On Friday, Genentech raised the stakes. The way the two drugs are sold (their formulations and concentrations of the API) require Avastin® to be prepared by compounding pharmacies that are capable of reformulating the drug to the more dilute concentrations supplied in Lucentis®. In a letter from Susan Desmond-Hellmann, President, Product Development that was sent to members of the retinal community, Genentech stated that it "will no longer allow compounding pharmacies to purchase Avastin® directly from drug wholesalers" as of November 30, 2007. The purported reasons for the ban include the availability of Lucentis®, FDA concerns over sterility and packaging of the reformulated Avastin®, and concerns that Avastin® had not been "designed, manufactured or approved" for the off-label use.
The retinal community has responded, negatively. The American Society of Retinal Specialists (ASRS) sent their members a letter concerning the ban. In the letter, the group states that they have contacted Genentech to protest the decision and to voice their opposition to the ban. They state that they are:
actively investigating the legality, cost, and ramifications of options open to its membership to keep Avastin® available to our patients. This includes efforts in conjunction with the American Association of Ophthalmologists and other groups.

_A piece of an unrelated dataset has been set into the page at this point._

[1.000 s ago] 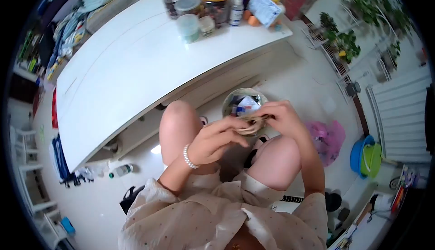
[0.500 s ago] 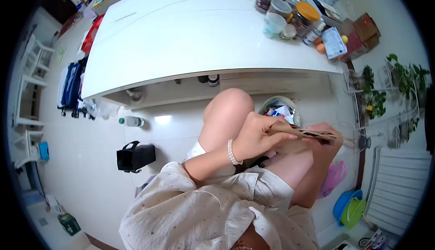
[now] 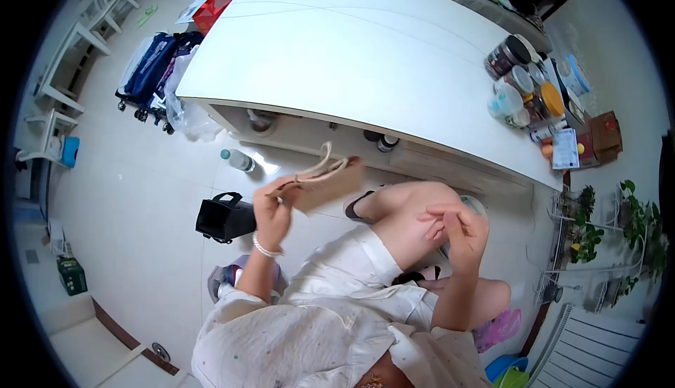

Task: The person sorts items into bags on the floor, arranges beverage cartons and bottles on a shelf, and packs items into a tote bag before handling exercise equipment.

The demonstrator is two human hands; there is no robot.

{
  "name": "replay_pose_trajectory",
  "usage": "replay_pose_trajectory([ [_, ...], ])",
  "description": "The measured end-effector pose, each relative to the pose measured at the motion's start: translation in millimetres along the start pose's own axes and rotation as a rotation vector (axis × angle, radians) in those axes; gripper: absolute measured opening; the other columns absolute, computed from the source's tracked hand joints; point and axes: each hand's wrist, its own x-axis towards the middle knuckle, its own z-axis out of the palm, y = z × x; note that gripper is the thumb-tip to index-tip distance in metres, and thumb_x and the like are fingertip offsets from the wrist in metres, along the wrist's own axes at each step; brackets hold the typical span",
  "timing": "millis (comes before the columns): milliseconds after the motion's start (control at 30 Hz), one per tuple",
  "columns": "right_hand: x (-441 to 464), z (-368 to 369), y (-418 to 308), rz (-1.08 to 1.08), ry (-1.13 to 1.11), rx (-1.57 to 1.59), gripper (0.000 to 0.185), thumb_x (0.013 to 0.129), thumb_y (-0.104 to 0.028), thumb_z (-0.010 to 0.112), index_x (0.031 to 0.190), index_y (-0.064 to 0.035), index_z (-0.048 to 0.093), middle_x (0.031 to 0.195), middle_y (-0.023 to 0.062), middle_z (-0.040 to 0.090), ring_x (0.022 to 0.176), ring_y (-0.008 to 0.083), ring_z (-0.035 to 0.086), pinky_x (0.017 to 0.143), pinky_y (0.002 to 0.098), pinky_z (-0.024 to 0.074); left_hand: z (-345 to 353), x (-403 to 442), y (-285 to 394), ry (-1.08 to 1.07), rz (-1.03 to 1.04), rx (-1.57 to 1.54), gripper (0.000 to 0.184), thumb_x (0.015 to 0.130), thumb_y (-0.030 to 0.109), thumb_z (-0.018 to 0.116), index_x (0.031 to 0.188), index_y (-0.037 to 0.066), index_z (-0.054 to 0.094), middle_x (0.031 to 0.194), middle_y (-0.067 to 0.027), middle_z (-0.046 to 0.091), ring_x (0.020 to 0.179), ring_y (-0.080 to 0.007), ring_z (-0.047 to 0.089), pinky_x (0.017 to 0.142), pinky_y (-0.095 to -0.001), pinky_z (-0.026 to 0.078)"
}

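Observation:
My left hand (image 3: 272,212), with a pearl bracelet at the wrist, grips one end of a brown paper bag (image 3: 325,190). The bag is folded flat and tilted, with a pale loop handle standing up from its top edge; its far end is blurred. To the right, my right hand (image 3: 460,235) hovers over my bent leg, apart from the bag. Its fingers are loosely bent and spread, and nothing shows in them. Partly hidden behind that hand is a round waste bin (image 3: 476,206).
A white table (image 3: 351,50) stands ahead, with jars (image 3: 508,57) at its right end. On the floor at left are a green-capped bottle (image 3: 238,160), a black open-topped bag (image 3: 225,218) and a blue suitcase (image 3: 151,68). Potted plants (image 3: 583,226) stand right.
My left hand has carried the paper bag leftward, away from the bin. My right hand has let go of it and come apart. The view has turned to the left.

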Motion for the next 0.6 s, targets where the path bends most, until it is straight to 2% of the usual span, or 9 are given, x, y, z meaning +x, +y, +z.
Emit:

Physicians are reminded that, for now, Avastin® remains available, and will remain available from hospital pharmacies even after the ban is put into place. In addition, the NEI study will not be affected by the ban.
Dr. Edward Chaum (at left), Plough Foundation Professor of Ophthalmology, University of Tennessee, informs Patent Docs that the ASRS is actively engaged in the issue, addressing Genentech directly, as well as the FDA and Congress. Specifically, in a letter to their members the Society asserted that it had contacted "the AAO [American Association of Ophthalmologists], the FDA, Genentech, congressional representatives, the compounding pharmacy industry, and legal counsel." The Society provides the following response from the FDA on the purported regulatory basis for the ban (emphasis in original):
Subject: FDA statement on Avastin
Unlike Lucentis (ranibizumab for injection), Avastin (bevacizumab) is not approved for ophthalmic use. However, the Food and Drug Administration (FDA) did not ask Genentech to stop distributing Avastin to compounding pharmacies and FDA has not taken action to limit the off-label use of Avastin. FDA has discussed with Genentech developing Avastin for the treatment of macular degeneration and studying its use in ocular indications. Further, FDA continues to monitor adverse reaction reports related to this off-label use. To date, the adverse reactions reported to FDA following use of Avastin for ocular indications have been consistent with the adverse reactions reported for Lucentis. FDA notes that Avastin is a sterile product and that its off-label use for ophthalmic diseases sometimes involves repackaging Avastin into multiple smaller doses for administration. The agency is concerned about the manipulation of sterile products because of the increased risk of product contamination.
Christopher C. Kelly
Office of Public Affairs
Food and Drug Administration
The Society also provided this insight on Genentech's legitimate concerns for its product:
Senior Genentech leadership described for the first time the actual circumstances of the FDA inspection of one of their oncology plants. In this inspection, the inspector reportedly looked at the particulates in the IV Avastin lots and specifically noted that these were too high for ophthalmic use. The contracts with compounding pharmacies were specifically asked for and reviewed, with verbal warnings about promotion of off-label use of the drug. As a consequence of this inspection, Genentech had to destroy four lots of Avastin.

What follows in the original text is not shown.